Gravestone of H. P. Lovecraft
Lovecraft Square, Providence

In accordance with his lifelong scientific curiosity, he kept a diary of his illness until close to the moment of his death.

Lovecraft was listed along with his parents on the Phillips family monument (41°51′14″N 71°22′52″W / 41.8540176°N 71.3810921°W / 41.8540176; -71.3810921). That was not enough for his fans, who in 1977 raised the money to buy him a headstone of his own in Swan Point Cemetery, on which they had inscribed Lovecraft's name, the dates of his birth and death, and the phrase "I AM PROVIDENCE", a line from one of his personal letters.[citation needed]

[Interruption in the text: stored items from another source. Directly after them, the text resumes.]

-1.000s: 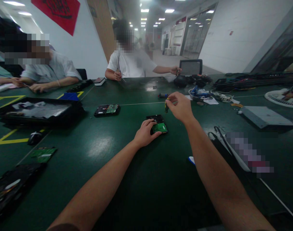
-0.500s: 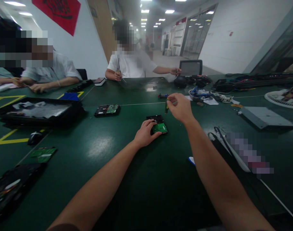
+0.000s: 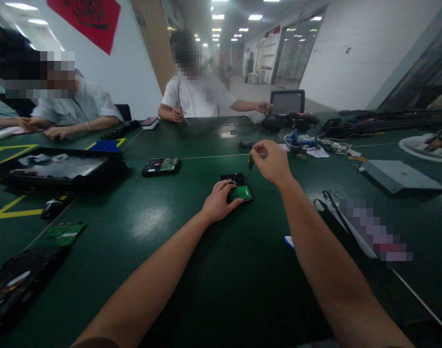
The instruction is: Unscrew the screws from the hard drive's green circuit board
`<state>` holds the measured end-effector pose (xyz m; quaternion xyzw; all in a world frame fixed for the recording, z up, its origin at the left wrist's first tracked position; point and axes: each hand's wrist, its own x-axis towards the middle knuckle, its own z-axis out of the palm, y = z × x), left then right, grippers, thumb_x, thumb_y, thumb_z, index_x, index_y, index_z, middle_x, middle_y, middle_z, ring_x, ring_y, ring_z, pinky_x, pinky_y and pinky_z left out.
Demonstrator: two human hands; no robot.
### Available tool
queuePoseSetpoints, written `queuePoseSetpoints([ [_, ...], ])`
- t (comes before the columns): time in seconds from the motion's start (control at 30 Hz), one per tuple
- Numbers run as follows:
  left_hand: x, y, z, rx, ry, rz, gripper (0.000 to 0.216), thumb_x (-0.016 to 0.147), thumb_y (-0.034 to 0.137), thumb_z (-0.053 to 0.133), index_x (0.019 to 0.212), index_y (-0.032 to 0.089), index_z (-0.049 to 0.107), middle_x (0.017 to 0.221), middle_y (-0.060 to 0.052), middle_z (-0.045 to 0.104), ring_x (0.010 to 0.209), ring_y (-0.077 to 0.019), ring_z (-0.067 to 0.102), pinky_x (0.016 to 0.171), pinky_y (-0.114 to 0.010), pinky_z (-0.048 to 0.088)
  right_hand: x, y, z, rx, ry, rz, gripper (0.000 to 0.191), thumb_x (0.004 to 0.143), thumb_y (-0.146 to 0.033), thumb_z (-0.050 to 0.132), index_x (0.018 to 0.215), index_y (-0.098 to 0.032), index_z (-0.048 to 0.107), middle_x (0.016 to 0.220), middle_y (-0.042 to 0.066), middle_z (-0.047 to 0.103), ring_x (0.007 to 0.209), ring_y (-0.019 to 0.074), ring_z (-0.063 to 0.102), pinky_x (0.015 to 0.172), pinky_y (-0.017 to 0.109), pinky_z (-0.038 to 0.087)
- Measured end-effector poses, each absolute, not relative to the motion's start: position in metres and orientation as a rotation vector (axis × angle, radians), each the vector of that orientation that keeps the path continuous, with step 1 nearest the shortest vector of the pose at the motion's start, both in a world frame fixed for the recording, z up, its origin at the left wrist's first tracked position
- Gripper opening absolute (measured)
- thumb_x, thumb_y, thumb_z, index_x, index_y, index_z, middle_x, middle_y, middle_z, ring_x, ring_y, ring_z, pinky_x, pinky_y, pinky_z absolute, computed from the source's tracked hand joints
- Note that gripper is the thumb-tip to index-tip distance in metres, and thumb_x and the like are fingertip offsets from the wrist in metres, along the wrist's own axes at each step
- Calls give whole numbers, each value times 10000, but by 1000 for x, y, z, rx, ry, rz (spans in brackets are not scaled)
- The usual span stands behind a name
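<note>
A black hard drive [image 3: 237,187] with a green circuit board on top lies on the dark green table [image 3: 163,227]. My left hand [image 3: 218,199] rests on its near left edge, fingers curled over it. Above and just beyond the drive, my right hand [image 3: 272,160] is raised and pinches the top of a small screwdriver [image 3: 250,160] that hangs with its tip pointing down at the drive.
A second hard drive [image 3: 161,166] lies left of centre. A black tray [image 3: 54,166] and a mouse [image 3: 52,208] sit at the left, a loose green board [image 3: 65,232] nearer. Cables and a bowl [image 3: 300,141] lie beyond my right hand, a grey box [image 3: 398,176] at the right. Two people sit across.
My right hand has shifted slightly with the screwdriver, fingers turning it a little. My left hand stays on the drive.
</note>
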<state>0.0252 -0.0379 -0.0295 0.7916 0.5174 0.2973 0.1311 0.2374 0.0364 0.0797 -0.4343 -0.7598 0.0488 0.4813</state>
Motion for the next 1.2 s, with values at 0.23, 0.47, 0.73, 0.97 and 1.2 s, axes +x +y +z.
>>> queuePoseSetpoints([
  [0.23,25,-38,-30,2304,1504,860,576,897,592,666,1347,239,602,1511,-113,516,1452,-311,433,1212,-512,408,237,36,79,-1035,-1858,140,99,906,-291,657,946,-205,688,999,88,729,904,241,680,812,404,555],
  [0.47,25,-38,-29,2310,1486,864,582,901,593,661,1353,232,599,1512,-121,512,1449,-314,437,1206,-511,412,239,38,79,-1035,-1877,137,102,885,-250,671,976,-206,686,1021,95,704,902,242,671,813,410,552],
  [0.73,25,-37,-31,2323,1486,877,570,904,590,657,1348,238,601,1509,-119,516,1447,-316,441,1195,-516,423,240,36,82,-1052,-1856,183,119,878,-293,706,945,-219,641,974,73,705,868,228,661,776,382,525],
  [0.97,26,-37,-32,2332,1493,881,585,900,604,654,1348,232,602,1502,-120,526,1444,-319,442,1200,-525,415,238,29,89,-1092,-1918,39,97,880,-309,691,866,-216,666,892,64,664,787,210,596,813,380,466],
  [1.2,26,-37,-33,2334,1496,876,598,902,612,644,1358,227,601,1498,-129,530,1441,-329,446,1196,-537,417,236,24,92,-1136,-1917,182,181,887,-379,690,819,-213,665,779,37,679,731,193,584,709,333,420],
])
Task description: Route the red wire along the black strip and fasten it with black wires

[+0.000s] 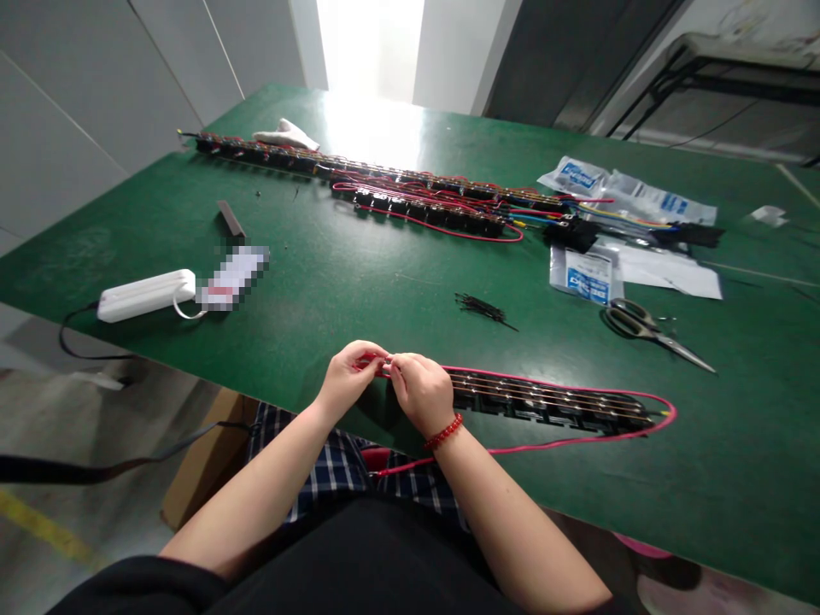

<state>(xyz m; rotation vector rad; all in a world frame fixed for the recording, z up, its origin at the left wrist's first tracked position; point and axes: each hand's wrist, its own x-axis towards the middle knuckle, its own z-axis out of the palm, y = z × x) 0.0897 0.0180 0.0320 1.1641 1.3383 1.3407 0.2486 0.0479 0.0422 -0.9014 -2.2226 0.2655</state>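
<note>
My left hand point(349, 376) and my right hand point(419, 391) meet at the near edge of the green table point(320, 273). Both pinch the left end of a red wire point(564, 442) that loops around a long black strip of components point(551, 401). The strip lies flat to the right of my hands. A red bead bracelet point(443, 432) sits on my right wrist. What the fingertips grip beyond the wire is hidden.
A small bundle of black ties point(482, 307) lies just beyond my hands. Scissors point(647, 326) and plastic bags point(631, 198) are at the right. More wired black strips point(410, 195) stretch across the far side. A white power pack point(146, 295) rests at the left edge.
</note>
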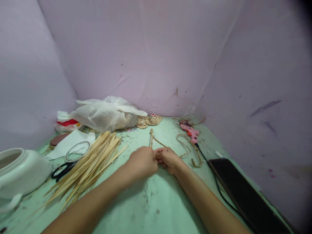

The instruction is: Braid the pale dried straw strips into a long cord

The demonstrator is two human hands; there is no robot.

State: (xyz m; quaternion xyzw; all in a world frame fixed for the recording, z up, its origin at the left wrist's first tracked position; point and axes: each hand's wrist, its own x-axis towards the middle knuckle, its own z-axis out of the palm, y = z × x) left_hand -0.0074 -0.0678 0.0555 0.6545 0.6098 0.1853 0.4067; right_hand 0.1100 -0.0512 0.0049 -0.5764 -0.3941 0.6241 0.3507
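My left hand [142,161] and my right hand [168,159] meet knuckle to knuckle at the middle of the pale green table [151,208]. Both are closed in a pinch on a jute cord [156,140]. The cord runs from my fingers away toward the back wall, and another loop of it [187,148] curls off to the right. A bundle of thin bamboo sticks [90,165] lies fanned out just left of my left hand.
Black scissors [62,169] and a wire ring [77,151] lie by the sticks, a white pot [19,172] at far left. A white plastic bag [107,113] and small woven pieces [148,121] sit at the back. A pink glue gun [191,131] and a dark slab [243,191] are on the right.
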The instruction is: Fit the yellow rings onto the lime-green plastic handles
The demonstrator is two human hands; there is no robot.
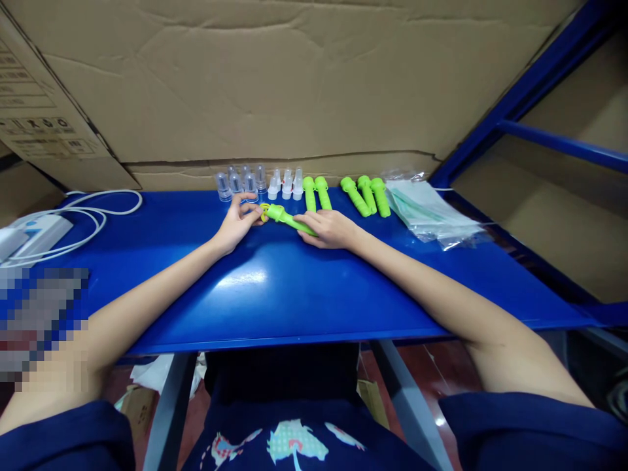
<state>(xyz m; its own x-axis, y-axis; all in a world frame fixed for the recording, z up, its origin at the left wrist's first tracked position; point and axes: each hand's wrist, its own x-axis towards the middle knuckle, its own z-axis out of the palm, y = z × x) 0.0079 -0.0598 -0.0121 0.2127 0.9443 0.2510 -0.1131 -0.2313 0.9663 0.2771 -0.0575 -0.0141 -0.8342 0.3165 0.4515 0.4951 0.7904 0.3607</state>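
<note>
My right hand (331, 229) is closed around the narrow end of a lime-green, torch-shaped tube (283, 216), held just above the blue table. At its wide end is a yellow ring (265, 212), pinched between the thumb and fingers of my left hand (238, 226). Whether the ring is seated on the tube or only touching it, I cannot tell. Two more green torch-shaped tubes (322, 193) lie just beyond my right hand. Behind my left hand, several clear plastic cups (224, 186) stand in rows, and white-based clear pieces (297, 185) stand beside them.
Further right lie three green tubes (366, 196) and a clear plastic bag (424, 209) with pale green contents. A white cable (101, 219) loops around a white device (46, 237) at the left. Cardboard (294, 85) walls the back; a blue frame (534, 78) rises at right.
</note>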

Groups of enthusiasts annually observe the anniversaries of Lovecraft's death at Ladd Observatory and of his birth at his grave site. In July 2013, the Providence City Council designated the intersection of Angell and Prospect streets near the author's former residences as "H. P. Lovecraft Memorial Square" and installed a commemorative sign.[23]

Appreciation

Within genre

According to Joyce Carol Oates, Lovecraft – as with Edgar Allan Poe in the 19th century – has exerted "an incalculable influence on succeeding generations of writers of horror fiction".[24] Horror, fantasy, and science fiction author Stephen King called Lovecraft "the twentieth century's greatest practitioner of the classic horror tale."[25][26] King has made it clear in his semi-autobiographical non-fiction book Danse Macabre that Lovecraft was responsible for King's own fascination with horror and the macabre, and was the single largest figure to influence his fiction writing.[27]

Literary

Early efforts to revise an established literary view of Lovecraft as an author of 'pulp' were resisted by some eminent critics; in 1945 Edmund Wilson expressed the opinion that "the only real horror in most of these fictions is the horror of bad taste and bad art". But "Mystery and Adventure" columnist Will Cuppy of the New York Herald Tribune recommended to readers a volume of Lovecraft's stories, asserting that "the literature of horror and macabre fantasy belongs with mystery in its broader sense." [28] In 2005 the status of classic American writer conferred by a Library of America edition was accorded to Lovecraft with the publication of Tales, a collection of his weird fiction stories.[29]

Philosophical

Philosopher Graham Harman, seeing Lovecraft as having a unique—though implicit—anti-reductionalist ontology, says "No other writer is so perplexed by the gap between objects and the power of language to describe them, or between objects and the qualities they possess."[30] Harman said of leading figures at the initial speculative realism conference (which included philosophers Quentin Meillassoux, Ray Brassier, and Iain Hamilton Grant) that, though they shared no philosophical heroes, all were enthusiastic readers of Lovecraft.[31] According to scholar S. T. Joshi: "There is never an entity in Lovecraft that is not in some fashion material".[32]

Themes

Several themes recur in Lovecraft's stories:

Now all my tales are based on the fundamental premise that common human laws and interests and emotions have no validity or significance in the vast cosmos-at-large. To me there is nothing but puerility in a tale in which the human form—and the local human passions and conditions and standards—are depicted as native to other worlds or other universes. To achieve the essence of real externality, whether of time or space or dimension, one must forget that such things as organic life, good and evil, love and hate, and all such local attributes of a negligible and temporary race called mankind, have any existence at all. Only the human scenes and characters must have human qualities. These must be handled with unsparing realism, (not catch-penny romanticism) but when we cross the line to the boundless and hideous unknown—the shadow-haunted Outside—we must remember to leave our humanity and terrestrialism at the threshold.
— H. P. Lovecraft, in note to the editor of Weird Tales,
on resubmission of "The Call of Cthulhu".[33]

Forbidden knowledge

Forbidden, darkly esoterically veiled knowledge is a central theme in many of Lovecraft's works.[34] Many of his characters are driven by curiosity or scientific endeavor, and in many of his stories the knowledge they uncover proves Promethean in nature, either filling the seeker with regret for what they have learned, destroying them psychically, or completely destroying the person who holds the knowledge.[34][35][36][37][38][39]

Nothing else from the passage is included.